Step-by-step: 1) Pick a familiar carb base (rice/pasta/bread/oats). 2) Add a lean protein. 3) Add a small amount of fat. 4) Choose cooked produce if you’re GI-sensitive. 5) Drink water with the meal.

Block B: 1–2 Hours Before Training (Small Meal / Large Snack Window)

Goal: top up carbs and include a bit of protein while keeping digestion easy.
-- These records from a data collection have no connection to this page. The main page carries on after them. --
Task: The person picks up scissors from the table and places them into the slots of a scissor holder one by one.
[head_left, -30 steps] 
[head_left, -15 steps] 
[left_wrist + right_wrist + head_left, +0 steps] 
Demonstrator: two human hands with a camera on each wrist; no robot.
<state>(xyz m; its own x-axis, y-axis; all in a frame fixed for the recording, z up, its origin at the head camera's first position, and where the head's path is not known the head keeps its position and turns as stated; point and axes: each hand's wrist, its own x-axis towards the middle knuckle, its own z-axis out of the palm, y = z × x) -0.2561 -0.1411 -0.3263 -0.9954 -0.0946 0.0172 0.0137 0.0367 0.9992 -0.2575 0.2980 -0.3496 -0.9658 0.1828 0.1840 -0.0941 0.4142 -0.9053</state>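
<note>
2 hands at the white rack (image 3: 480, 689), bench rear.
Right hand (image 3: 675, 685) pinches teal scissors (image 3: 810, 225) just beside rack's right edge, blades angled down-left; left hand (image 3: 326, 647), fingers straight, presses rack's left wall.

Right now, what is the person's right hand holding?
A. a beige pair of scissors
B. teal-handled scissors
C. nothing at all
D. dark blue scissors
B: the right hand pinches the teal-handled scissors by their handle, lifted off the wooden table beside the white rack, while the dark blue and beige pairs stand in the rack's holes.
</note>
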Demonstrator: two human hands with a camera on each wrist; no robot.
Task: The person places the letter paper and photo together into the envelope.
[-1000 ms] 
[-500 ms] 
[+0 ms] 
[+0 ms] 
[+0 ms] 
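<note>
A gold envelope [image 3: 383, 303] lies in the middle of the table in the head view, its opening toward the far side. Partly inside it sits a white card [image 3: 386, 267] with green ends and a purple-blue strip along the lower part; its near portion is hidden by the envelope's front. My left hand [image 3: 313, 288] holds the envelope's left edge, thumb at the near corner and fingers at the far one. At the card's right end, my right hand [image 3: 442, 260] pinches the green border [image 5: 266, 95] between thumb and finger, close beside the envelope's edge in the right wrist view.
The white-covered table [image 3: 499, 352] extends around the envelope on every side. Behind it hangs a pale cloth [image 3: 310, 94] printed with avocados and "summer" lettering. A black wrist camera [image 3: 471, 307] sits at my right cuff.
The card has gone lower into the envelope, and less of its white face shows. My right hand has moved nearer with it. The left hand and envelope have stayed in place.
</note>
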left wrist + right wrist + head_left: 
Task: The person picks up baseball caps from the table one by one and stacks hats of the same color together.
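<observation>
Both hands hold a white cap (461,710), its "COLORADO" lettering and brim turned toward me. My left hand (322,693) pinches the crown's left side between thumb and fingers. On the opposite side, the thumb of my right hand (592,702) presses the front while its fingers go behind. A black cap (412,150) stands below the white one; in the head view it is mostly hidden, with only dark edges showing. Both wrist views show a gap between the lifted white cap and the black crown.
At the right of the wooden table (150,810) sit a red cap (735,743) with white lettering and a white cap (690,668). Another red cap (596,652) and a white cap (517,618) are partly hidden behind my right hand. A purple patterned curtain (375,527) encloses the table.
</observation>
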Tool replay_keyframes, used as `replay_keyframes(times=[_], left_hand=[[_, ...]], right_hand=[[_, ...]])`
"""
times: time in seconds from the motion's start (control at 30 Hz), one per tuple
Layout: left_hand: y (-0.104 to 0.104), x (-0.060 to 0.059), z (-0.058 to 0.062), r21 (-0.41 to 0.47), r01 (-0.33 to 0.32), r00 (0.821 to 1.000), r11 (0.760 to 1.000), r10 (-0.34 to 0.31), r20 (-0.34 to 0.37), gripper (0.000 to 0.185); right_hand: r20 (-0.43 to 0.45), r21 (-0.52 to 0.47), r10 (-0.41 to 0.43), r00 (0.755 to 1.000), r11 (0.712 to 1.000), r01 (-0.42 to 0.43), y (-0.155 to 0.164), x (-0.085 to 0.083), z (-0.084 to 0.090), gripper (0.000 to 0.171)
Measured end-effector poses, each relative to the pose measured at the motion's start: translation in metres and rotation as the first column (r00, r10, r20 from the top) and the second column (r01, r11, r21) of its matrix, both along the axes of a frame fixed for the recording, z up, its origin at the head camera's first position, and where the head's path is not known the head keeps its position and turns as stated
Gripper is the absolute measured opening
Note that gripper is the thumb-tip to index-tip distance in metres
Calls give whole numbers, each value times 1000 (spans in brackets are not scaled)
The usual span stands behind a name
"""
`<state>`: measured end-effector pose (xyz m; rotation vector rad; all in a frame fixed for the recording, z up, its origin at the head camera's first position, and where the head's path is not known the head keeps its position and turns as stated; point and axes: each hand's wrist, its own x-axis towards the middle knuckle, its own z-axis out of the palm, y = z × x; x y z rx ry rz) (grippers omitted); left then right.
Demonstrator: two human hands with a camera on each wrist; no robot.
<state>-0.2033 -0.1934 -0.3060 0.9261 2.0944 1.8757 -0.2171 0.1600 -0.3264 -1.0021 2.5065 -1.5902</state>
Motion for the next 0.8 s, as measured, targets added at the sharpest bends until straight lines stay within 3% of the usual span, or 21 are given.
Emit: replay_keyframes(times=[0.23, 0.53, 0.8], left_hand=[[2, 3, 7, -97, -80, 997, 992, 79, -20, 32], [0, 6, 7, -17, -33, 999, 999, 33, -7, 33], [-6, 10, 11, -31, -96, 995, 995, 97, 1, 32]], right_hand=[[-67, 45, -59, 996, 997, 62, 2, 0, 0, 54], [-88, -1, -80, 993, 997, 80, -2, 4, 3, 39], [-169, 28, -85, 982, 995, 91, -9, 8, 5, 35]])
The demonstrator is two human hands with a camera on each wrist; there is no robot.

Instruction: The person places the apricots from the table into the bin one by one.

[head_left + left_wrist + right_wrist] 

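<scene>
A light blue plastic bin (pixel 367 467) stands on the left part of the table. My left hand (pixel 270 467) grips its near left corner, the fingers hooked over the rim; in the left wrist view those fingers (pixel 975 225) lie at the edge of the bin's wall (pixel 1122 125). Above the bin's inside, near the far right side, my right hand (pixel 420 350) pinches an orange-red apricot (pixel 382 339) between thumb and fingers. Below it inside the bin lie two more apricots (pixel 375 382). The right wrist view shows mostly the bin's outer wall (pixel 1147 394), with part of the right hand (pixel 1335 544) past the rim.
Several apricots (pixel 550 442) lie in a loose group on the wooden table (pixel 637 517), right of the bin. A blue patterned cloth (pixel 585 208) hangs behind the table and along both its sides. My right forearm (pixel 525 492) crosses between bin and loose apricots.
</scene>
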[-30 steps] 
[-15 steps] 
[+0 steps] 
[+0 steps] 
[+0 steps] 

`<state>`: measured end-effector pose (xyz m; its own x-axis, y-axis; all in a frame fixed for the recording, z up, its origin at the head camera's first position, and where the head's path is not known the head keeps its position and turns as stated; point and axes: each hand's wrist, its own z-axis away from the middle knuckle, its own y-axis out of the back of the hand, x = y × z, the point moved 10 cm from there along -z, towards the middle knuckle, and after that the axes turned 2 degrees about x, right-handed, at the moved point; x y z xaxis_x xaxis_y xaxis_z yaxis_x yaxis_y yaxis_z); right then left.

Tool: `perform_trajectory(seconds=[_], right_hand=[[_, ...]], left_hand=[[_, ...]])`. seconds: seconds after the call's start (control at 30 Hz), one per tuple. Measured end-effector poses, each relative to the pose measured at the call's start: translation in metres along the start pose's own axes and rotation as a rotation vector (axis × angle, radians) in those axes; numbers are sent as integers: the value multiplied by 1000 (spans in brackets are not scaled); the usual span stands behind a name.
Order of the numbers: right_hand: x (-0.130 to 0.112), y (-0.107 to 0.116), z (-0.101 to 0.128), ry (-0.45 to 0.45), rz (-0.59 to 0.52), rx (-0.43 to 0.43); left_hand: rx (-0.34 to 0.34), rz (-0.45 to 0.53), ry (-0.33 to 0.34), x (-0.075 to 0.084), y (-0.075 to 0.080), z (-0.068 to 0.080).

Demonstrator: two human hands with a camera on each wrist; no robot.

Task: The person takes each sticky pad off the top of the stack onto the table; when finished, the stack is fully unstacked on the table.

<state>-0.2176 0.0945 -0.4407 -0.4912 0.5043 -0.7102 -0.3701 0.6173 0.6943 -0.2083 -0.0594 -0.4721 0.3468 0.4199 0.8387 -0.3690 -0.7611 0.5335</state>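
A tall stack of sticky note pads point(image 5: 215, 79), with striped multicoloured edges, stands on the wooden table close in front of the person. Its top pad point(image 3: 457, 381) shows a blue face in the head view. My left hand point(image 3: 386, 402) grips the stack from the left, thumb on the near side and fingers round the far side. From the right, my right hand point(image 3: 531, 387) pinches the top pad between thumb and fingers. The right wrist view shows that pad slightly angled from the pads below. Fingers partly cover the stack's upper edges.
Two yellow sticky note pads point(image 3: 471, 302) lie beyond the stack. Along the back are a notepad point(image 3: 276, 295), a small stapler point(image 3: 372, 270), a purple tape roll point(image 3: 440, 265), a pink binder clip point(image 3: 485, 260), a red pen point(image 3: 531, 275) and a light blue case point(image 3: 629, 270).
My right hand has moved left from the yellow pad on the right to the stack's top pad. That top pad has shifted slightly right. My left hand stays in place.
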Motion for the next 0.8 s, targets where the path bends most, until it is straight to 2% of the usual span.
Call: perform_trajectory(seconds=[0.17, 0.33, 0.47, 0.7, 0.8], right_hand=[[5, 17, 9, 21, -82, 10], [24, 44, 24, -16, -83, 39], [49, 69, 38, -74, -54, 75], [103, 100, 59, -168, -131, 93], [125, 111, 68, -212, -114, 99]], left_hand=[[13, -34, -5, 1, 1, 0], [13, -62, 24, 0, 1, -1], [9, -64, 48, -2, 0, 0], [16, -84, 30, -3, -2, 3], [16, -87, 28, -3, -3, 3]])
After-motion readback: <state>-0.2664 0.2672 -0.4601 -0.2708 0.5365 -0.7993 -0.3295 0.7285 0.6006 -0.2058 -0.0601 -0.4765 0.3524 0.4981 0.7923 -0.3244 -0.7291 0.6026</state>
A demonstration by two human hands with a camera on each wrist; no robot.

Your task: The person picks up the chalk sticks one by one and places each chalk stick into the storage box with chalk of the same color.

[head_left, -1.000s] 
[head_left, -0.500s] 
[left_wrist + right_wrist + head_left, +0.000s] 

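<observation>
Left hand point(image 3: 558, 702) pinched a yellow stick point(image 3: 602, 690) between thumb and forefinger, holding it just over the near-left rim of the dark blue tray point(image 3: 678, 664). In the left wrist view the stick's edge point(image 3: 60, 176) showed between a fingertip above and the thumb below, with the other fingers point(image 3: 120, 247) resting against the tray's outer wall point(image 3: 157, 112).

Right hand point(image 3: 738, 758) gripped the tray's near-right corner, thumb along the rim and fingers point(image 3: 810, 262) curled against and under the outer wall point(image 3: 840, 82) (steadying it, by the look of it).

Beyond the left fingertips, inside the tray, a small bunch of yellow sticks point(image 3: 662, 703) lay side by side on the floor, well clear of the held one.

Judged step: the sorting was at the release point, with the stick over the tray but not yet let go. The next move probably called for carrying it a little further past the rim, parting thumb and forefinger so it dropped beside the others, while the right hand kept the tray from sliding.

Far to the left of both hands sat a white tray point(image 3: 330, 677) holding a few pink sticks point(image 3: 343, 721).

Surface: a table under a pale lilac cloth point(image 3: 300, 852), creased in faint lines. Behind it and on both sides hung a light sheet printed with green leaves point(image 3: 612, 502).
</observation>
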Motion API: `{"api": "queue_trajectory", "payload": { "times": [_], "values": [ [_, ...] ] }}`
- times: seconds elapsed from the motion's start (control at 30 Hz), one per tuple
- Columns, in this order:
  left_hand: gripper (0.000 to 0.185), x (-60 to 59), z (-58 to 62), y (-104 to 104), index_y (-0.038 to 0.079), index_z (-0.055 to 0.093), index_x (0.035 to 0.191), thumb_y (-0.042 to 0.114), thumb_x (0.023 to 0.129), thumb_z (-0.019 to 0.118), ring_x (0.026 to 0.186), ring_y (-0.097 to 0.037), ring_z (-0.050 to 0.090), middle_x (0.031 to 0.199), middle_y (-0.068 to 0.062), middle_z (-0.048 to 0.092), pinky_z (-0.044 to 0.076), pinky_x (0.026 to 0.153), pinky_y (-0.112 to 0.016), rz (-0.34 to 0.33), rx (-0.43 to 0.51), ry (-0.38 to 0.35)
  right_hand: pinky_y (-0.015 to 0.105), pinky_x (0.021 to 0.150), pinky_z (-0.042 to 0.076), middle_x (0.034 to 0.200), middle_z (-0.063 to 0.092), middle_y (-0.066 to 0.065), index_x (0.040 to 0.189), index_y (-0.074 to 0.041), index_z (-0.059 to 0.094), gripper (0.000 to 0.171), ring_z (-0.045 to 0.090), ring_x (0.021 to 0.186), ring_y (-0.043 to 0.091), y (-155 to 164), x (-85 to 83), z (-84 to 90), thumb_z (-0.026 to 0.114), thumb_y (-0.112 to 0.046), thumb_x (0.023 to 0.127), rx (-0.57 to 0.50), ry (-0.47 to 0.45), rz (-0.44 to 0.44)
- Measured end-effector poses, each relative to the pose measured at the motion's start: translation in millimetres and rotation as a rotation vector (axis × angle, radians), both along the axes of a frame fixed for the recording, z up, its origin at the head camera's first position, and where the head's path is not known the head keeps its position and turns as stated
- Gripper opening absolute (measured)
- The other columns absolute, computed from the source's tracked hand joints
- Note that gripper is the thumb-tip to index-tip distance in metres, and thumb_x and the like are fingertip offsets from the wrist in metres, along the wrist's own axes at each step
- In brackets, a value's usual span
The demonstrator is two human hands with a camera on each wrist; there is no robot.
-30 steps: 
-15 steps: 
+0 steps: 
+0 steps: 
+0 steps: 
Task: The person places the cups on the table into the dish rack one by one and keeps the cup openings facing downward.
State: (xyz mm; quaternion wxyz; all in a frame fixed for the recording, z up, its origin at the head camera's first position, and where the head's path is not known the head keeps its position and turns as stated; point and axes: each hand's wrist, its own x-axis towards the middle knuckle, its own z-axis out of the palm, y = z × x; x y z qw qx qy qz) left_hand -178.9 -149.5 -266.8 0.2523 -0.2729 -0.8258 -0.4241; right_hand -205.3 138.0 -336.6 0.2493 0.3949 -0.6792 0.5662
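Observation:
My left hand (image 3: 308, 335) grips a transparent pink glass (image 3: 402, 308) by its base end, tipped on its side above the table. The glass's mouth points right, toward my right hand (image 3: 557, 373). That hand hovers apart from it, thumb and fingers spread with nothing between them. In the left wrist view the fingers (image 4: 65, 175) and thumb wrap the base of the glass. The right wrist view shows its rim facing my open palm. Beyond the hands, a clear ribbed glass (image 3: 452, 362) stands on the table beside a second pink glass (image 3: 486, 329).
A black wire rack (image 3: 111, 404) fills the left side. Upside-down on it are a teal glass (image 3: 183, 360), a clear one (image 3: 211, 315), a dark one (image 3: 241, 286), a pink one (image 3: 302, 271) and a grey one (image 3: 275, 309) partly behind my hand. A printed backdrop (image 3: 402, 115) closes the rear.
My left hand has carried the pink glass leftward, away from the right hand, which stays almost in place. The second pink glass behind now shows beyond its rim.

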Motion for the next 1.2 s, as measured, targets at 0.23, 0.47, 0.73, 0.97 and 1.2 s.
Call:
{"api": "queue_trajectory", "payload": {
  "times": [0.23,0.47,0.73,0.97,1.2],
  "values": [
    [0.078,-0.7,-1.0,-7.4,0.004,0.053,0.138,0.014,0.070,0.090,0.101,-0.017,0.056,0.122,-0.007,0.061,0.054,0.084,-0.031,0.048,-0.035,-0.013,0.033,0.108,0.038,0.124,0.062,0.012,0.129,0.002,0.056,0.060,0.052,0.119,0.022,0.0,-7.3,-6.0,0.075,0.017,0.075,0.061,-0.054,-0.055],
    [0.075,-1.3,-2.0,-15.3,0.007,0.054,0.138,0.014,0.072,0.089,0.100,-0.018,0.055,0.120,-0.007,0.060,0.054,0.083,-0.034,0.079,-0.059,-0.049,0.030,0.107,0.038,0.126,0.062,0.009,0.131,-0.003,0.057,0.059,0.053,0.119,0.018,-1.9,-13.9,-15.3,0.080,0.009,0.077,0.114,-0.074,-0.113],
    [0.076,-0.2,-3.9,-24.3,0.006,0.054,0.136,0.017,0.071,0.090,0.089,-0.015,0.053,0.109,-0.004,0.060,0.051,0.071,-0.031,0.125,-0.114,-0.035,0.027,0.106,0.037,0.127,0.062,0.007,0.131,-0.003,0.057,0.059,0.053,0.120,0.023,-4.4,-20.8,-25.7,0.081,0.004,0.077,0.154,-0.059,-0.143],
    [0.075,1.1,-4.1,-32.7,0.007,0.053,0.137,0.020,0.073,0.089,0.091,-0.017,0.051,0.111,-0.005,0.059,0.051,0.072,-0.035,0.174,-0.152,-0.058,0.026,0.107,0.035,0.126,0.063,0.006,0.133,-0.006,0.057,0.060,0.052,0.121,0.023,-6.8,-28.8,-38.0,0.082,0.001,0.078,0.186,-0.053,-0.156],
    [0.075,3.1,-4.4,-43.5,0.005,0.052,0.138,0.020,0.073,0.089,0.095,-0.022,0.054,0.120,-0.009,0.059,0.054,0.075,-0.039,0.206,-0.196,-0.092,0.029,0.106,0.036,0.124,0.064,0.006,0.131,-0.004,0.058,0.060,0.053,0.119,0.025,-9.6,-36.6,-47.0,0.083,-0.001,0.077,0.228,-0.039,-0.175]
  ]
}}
This is the “most useful” window for many people training after work or mid-morning.

Portion guidance (simple):

  • Carbs: 1 cupped hand (up to 2 if you’re doing hard cardio or a long session).
  • Protein: 1/2 to 1 palm (optional but helpful for lifting).
  • Fat & fiber: keep low to moderate.

Templates:

  • Yogurt + fruit: Greek yogurt (or soy yogurt) + banana/berries + a small drizzle of honey.
  • Toast combo: 1–2 slices toast + jam + 1–2 eggs (or tofu scramble) on the side.
  • Wrap: tortilla + turkey/hummus/tofu + a small amount of lettuce; avoid heavy sauces if sensitive.
  • Oatmeal “lite”: smaller bowl oats + banana; keep nuts/seeds minimal in this window.
  • Simple cereal: lower-fiber cereal + milk/soy milk + sliced banana.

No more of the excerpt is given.